As a lifelong East Coaster, I didn’t know much about Hawaii before I went for the first time 15 years ago. I remembered that my parents had visited and loved it, and afterwards they talked mainly about macadamia nuts and their helicopter ride (probably on the Big Island). I knew that it had resorts and lots of people went to Hawaii to get married, so I imagined it as being like Miami Beach, with 20-story hotels everywhere and highly built up. Oahu was kind of like that, but when I got to Maui, I was stunned. Not like that at all.
The thing is, Maui is still not like that in the slightest, and I believe that coming from the East Coast or Europe now, I would still find it stunning and way different from expectations. (Maybe I am an untypical traveler since I don’t watch videos or follow social media before I travel, but still…)
Indeed. Not just Hawaii. This is true of most tourist destinations now. So many web sites rate and review destinations. There are no uncrowded places any longer.
That’s 50 years not 50 hours.
Only a few places that I have not been to that I would have loved to have seen. After 50 hrs of yearly travel there, I tend to hang low for the last 30. I’m so glad that I saw every popular spot in its prime glory in my 20’s + 30’s. Yep I am 70 now and have tons of pictures that bring back great memories of what was but is no more.

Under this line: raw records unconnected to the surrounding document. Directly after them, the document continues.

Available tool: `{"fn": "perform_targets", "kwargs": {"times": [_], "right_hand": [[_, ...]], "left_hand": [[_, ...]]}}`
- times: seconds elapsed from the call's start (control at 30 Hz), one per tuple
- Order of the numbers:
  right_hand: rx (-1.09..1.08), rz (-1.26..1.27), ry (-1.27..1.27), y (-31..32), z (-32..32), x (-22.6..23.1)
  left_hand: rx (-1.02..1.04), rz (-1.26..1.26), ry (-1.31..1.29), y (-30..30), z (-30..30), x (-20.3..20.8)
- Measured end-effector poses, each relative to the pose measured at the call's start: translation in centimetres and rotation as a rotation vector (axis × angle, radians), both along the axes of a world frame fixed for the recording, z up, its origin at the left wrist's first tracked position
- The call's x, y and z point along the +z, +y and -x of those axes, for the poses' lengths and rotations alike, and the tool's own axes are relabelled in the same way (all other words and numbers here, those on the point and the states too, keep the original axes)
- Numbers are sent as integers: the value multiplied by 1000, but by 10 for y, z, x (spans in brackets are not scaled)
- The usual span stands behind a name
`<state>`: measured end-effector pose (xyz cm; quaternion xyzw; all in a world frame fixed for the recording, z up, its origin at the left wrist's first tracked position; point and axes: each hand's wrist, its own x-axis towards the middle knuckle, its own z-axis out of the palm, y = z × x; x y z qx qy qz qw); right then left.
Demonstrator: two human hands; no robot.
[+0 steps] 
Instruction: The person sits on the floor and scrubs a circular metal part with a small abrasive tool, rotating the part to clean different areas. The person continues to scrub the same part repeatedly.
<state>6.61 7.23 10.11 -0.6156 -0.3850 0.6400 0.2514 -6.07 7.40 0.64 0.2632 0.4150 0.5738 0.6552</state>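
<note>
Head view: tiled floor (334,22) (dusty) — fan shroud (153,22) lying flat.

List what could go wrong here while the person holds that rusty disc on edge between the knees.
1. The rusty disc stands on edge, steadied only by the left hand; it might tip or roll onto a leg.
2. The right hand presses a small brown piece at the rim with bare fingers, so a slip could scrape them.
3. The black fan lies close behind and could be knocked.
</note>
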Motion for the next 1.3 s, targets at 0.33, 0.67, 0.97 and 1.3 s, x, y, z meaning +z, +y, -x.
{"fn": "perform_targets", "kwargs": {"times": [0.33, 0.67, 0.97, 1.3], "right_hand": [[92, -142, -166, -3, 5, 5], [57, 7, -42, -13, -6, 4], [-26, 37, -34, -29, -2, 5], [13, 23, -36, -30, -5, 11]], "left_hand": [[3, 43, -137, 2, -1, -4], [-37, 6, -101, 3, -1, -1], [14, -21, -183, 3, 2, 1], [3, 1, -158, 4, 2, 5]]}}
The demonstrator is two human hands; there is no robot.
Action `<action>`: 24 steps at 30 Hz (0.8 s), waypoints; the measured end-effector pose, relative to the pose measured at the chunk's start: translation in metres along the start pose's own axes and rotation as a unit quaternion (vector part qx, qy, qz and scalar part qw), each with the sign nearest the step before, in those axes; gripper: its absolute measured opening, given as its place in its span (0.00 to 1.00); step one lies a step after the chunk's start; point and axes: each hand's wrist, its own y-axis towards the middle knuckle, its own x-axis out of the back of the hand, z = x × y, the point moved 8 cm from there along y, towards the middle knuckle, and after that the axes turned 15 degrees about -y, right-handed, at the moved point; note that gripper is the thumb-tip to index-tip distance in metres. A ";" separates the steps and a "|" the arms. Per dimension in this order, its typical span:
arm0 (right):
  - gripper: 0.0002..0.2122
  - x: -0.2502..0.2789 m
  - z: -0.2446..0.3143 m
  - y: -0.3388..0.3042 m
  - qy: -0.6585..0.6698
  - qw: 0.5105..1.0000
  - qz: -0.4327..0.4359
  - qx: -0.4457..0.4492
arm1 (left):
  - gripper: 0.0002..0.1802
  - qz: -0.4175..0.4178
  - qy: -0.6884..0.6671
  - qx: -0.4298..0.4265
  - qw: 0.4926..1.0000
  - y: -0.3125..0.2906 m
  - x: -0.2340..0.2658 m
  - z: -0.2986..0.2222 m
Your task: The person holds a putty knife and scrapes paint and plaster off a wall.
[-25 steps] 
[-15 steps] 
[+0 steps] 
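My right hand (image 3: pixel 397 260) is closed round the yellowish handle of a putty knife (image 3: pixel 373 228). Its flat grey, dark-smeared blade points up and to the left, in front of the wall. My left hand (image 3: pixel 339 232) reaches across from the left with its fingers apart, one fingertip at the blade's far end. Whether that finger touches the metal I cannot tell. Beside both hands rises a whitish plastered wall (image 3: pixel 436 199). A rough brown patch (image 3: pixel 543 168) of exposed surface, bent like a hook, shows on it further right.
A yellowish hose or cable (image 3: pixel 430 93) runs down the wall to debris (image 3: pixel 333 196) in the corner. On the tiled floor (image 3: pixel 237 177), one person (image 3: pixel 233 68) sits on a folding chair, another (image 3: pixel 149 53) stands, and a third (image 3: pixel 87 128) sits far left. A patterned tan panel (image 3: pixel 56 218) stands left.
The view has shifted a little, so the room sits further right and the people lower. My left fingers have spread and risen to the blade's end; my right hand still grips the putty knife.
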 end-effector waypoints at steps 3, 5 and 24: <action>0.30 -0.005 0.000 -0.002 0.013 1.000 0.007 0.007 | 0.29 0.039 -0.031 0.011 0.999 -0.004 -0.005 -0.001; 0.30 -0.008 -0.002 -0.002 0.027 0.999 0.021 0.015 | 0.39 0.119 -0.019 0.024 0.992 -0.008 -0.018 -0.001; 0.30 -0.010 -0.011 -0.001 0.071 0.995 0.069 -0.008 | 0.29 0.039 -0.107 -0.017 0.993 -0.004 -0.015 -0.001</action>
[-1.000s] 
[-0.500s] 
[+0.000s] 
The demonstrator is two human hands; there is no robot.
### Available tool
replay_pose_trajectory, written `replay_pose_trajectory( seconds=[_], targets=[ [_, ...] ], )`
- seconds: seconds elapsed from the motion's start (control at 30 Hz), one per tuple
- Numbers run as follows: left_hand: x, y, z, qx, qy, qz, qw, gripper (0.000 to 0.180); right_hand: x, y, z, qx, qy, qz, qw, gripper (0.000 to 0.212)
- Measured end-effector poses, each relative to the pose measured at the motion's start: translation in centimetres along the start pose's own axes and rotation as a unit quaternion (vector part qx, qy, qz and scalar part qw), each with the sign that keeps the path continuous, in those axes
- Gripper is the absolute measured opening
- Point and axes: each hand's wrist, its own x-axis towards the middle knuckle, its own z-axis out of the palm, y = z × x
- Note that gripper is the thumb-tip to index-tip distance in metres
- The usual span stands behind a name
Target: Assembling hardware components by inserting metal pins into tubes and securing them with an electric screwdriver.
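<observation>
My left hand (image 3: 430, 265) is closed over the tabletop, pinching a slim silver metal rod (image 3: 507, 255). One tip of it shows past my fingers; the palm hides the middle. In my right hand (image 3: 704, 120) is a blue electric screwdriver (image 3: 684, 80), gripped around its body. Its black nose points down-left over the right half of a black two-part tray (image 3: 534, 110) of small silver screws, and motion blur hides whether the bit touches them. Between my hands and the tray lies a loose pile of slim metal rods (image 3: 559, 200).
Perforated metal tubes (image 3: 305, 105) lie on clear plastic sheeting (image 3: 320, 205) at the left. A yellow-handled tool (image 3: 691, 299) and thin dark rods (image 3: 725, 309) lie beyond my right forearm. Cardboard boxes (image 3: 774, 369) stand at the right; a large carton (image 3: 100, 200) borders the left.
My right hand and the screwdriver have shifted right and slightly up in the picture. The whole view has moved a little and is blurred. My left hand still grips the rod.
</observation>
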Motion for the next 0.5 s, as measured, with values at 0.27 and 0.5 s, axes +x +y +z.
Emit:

Thankfully I’ve been enough times to avoid all of that. I created my own guide for friends and family that point out the hassles much like this article.
The sad thing is first time visitors feel obligated to do much of what is on this list and they should give a more accurate depiction.
Since I live on the Big Island I was not familiar with some of these Oahu places. Of course Diamond Head, Waikiki, obviously. I thought the Polynesian Cultural Center would certainly be on the list, a place I would never send anyone I love to, its just an amusement park but I know its still considered a must see on Oahu at least for tour busses. The Kona parking situation is comical at best but I have almost always been able to find a free spot somewhere semi close by, not too far from Ali’i if that is where you must go. Tourists usually don’t have the patience so they just park and swallow the sticker shock. I often refrain from recommending tourist hot spots where Any tour bus would be found and there are plenty of wonderful places that fit that bill, but those aren’t for everybody and we don’t want them to be.
Working in a return trip to The Big Island. Any places you recommend?
Kehena Beach, look it up. Make sure you are comfortable with it and be respectful. Try a weekday, trust me. Kalapana. End of the road, Uncle Roberts on Wednesday and Saturday. Again this is a 75% local, 25% thing so be respectful. Kaimu, you can find it on Google maps. The very end of Chain of Craters Road. It’s usually very windy but it’s the other end of the road, dramatic ocean cliffs, i find it one of my meditative places, you can be totally by yourself. Mauna Ulu trail to the summit of Mauna Ulu. That’s also in Volcanoes National Park. That’s probably enough, but these are good, places. aside from Kehena and uncle Roberts, very quiet and less visited.
Although I haven’t been to PCC in many years, I still recommend it and look forward to taking my Hawaiian granddaughter there soon. While it may appear to be a “theme park”—I completely disagree with “amusement park”—I think those of us who live in/frequently travel to Hawaii take for granted how unique Hawaii and South Pacific culture is. For many, it’s a once-in-a-lifetime trip and PCC offers a day of relatively Authentic education, entertainment, food, hands on music and crafts, etc. I still maintain it’s the best luau show (not necessarily the dinner) to be seen. Is it expensive? Yes, but no more so than most of the overpriced attractions, many of which are mentioned in the article.
This article is dead-on. And not only is it true for Hawaii, I’d say it holds true for the vast majority of “popular attractions” on the planet. Grossly overhyped, overmonetized, huge lines, huge hassles. We reject spending time and money on any of them.